Kemudian, perasaan asing itu pun menyelusup ke dalam hatinya. Menciptakan kehangatan yang menjalari seluruh tubuhnya, mengalahkan rasa dingin yang dirasakannya tadi.

Karena gadis itu tak menyadari kehadirannya, Sung Jae memutuskan untuk menyapanya. Entah dari mana datangnya, tiba-tiba saja ia punya ide untuk mengajak gadis itu bergabung di penerbitan miliknya.
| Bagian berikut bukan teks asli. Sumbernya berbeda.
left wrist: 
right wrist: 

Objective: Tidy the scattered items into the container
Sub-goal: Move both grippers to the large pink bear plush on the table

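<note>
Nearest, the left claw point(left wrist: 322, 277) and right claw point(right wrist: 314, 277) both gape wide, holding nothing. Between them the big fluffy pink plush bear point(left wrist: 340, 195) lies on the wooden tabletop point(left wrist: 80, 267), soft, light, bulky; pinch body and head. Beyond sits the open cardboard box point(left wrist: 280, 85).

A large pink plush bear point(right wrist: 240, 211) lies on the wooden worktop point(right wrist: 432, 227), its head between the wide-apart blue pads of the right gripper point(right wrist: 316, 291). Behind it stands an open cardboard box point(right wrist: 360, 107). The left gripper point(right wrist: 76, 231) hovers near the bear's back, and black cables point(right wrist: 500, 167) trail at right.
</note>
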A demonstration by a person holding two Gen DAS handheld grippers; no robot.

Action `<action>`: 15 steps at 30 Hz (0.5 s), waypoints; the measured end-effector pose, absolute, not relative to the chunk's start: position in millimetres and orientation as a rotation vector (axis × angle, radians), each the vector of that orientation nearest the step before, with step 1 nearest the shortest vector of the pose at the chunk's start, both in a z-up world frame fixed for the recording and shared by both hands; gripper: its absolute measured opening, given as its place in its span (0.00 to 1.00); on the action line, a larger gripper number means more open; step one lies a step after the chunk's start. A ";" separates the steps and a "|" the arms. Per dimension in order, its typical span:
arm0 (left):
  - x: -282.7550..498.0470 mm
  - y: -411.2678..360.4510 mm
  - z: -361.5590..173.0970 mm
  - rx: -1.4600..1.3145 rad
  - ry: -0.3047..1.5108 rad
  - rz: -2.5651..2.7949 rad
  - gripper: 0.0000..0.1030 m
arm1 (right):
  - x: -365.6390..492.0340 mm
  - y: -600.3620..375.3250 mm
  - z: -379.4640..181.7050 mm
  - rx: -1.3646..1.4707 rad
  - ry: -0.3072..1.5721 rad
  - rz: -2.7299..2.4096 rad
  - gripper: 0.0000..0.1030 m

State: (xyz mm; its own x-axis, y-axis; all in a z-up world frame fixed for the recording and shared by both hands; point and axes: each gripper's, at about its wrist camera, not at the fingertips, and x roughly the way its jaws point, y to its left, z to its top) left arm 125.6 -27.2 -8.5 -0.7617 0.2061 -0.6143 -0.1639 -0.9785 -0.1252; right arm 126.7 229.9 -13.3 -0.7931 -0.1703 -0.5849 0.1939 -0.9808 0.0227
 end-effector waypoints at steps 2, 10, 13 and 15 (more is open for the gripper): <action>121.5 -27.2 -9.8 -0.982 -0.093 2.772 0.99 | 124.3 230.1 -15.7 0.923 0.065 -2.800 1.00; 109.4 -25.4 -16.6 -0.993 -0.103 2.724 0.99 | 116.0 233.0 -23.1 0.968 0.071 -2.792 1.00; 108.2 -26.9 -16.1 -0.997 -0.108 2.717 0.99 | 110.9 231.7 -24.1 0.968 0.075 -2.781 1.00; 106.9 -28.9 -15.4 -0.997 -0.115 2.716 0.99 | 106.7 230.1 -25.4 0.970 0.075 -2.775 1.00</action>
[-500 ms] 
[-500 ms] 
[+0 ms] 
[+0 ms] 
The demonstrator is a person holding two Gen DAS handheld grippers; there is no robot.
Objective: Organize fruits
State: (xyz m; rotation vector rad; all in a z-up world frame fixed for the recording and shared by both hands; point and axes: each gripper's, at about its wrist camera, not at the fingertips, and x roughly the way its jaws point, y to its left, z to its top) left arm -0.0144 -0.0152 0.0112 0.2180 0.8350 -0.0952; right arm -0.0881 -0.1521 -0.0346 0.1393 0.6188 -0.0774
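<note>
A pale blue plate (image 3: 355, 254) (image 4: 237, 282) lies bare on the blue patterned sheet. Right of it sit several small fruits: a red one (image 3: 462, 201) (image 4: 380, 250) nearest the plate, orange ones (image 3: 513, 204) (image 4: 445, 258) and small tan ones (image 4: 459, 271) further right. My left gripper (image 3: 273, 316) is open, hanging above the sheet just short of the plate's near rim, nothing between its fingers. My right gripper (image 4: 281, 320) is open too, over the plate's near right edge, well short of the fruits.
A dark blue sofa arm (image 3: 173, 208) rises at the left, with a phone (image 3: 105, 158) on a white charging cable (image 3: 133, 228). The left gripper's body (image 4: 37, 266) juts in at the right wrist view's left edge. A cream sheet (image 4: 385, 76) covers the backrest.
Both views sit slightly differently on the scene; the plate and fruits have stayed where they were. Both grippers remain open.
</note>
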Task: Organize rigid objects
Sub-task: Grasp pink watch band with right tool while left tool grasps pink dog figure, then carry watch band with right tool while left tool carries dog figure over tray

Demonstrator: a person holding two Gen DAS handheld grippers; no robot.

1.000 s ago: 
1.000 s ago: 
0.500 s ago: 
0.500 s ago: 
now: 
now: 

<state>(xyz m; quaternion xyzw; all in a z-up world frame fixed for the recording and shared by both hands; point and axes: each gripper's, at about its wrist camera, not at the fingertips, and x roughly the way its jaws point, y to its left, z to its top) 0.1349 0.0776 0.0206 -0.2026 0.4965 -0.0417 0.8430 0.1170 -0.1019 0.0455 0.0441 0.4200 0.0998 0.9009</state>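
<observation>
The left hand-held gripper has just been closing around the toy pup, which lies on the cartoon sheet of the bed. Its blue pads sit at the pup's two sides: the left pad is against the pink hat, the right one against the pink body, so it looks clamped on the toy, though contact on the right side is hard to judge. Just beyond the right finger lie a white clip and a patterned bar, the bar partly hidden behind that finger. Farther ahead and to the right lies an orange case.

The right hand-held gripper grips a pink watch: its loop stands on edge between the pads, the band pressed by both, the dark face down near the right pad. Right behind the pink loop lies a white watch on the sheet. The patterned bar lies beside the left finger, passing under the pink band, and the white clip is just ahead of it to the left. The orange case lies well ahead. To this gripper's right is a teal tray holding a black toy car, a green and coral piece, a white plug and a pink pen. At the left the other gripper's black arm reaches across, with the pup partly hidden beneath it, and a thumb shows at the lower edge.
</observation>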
Sung Jae tersenyum mengingat pertemuan pertama mereka itu. Tak terasa hari demi hari berlalu dari kali pertama mereka bertemu dan perasaannya terhadap Ae Ri semakin besar. Namun, gadis itu belum menyadarinya juga, meski Sung Jae berusaha keras menunjukkannya. Dan juga, selama mengenal Ae Ri, Sung Jae melihat gadis ituseolahmembangun dinding tak kasat mata pada setiap laki-laki yang berusaha mendekatinya. Sung Jae tidak tahu kenapa Ae Ri harus repot-repot melakukan hal itu.

Kendati demikian, Sung Jae tetap tak gentar untuk meluluhkan hati Ae Ri. Setebal apa pun dinding yang dibangun gadis itu, ia akan berusaha meruntuhkannya.

++++

[1]‘Halo!’ Sapaan ketika menerima telepon.